In any case, my thoughts are much like yours regarding evil, though I tend to be a bit more fatalistic and feel that such pain is just the cost of living in this world. In a new world, perhaps things will differ. For now, the same friction that brakes your car, wears out your joints. The gravity that holds your drink in the drink holder makes you splat when you fall. Without viruses, as you allude to, the world would be out of balance until brought back into balance by some other development or disease entity.
And without viruses, bacteria would run amuck. But you said that.
You have a different circle then, because most people I know are working, just from home, which often requires extra work to make adjustments. Plus many are now balancing their kids’ schooling needs and childcare on top of their own work. It was social time and leisure time that got adjusted.

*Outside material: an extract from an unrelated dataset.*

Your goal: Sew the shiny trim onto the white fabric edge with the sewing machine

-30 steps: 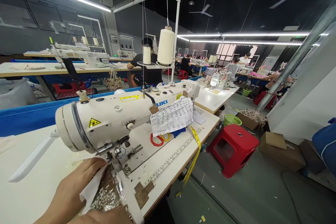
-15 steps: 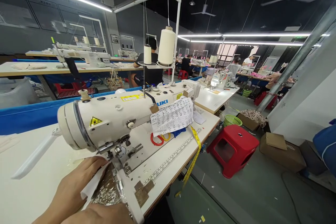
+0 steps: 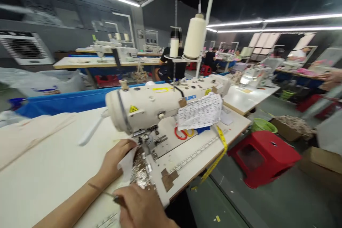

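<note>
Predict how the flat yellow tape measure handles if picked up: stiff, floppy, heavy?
The flat yellow tape measure is probably floppy: it bends over the edge of the white tabletop. Likely light, given its thin ribbon shape. It may slide off if tugged, since part dangles.

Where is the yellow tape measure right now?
In the head view, right of centre, the yellow tape measure drapes over the edge of the white sewing table, below the paper sheet and left of the red stool.

The thin object [image 3: 115, 198] at the right hand [image 3: 141, 205] is blurred, as is the writing on the paper [image 3: 201, 111].
</note>
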Action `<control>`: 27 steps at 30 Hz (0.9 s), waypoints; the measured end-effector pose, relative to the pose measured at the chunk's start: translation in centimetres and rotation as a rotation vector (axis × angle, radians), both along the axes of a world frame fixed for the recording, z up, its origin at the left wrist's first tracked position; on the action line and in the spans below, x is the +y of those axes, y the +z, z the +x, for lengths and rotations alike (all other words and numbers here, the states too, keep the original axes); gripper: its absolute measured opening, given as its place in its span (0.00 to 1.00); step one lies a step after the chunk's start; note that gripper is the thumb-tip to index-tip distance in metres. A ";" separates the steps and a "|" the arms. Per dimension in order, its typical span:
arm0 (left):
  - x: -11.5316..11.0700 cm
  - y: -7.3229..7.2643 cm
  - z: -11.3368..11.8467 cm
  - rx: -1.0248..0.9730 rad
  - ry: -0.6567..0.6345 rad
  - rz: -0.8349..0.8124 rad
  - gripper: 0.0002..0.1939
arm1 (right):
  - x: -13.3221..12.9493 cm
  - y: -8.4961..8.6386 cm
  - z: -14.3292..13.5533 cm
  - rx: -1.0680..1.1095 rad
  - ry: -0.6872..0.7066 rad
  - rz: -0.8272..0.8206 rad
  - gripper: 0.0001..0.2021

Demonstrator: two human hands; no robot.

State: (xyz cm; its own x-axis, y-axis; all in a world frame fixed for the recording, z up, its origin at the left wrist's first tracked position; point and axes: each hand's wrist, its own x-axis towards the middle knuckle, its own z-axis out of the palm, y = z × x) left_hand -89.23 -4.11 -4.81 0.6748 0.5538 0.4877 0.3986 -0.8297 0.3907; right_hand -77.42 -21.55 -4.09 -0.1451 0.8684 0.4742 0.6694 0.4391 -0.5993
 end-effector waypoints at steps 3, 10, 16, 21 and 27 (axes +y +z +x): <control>0.3 0.3 0.2 0.001 0.054 -0.101 0.15 | 0.0 -0.3 0.6 0.041 0.006 -0.008 0.17; -0.1 1.2 0.4 -0.012 0.085 -0.226 0.16 | 1.1 0.7 2.9 -0.106 -0.353 -0.087 0.15; 0.0 1.3 0.5 -0.042 0.084 -0.254 0.15 | 2.9 0.2 4.2 -0.232 -0.430 -0.049 0.14; 0.1 1.3 0.4 -0.025 0.079 -0.232 0.14 | 3.4 0.3 4.0 -0.256 -0.397 -0.090 0.13; 0.4 0.9 0.3 -0.025 0.071 -0.205 0.14 | 3.8 0.3 3.8 -0.269 -0.391 -0.124 0.13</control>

I personally have just as much work as ever, plus now I’m spending more time reading news and checking in with people I’m worried about. Definitely less restful. I just think it’s kind of silly to suggest that God sent a virus to force some people to “Sabbath,” when the actual result is that everyone I know is more stressed out than ever, going into more debt not getting out of it, and churches (the number one way people “remember the Sabbath”) are not meeting together. I just think Sabbath is your little pet thing and so you’re going to project it on everything, so you have another chance to link to your little essay hardly anyone agreed with the first seventeen times you shared it.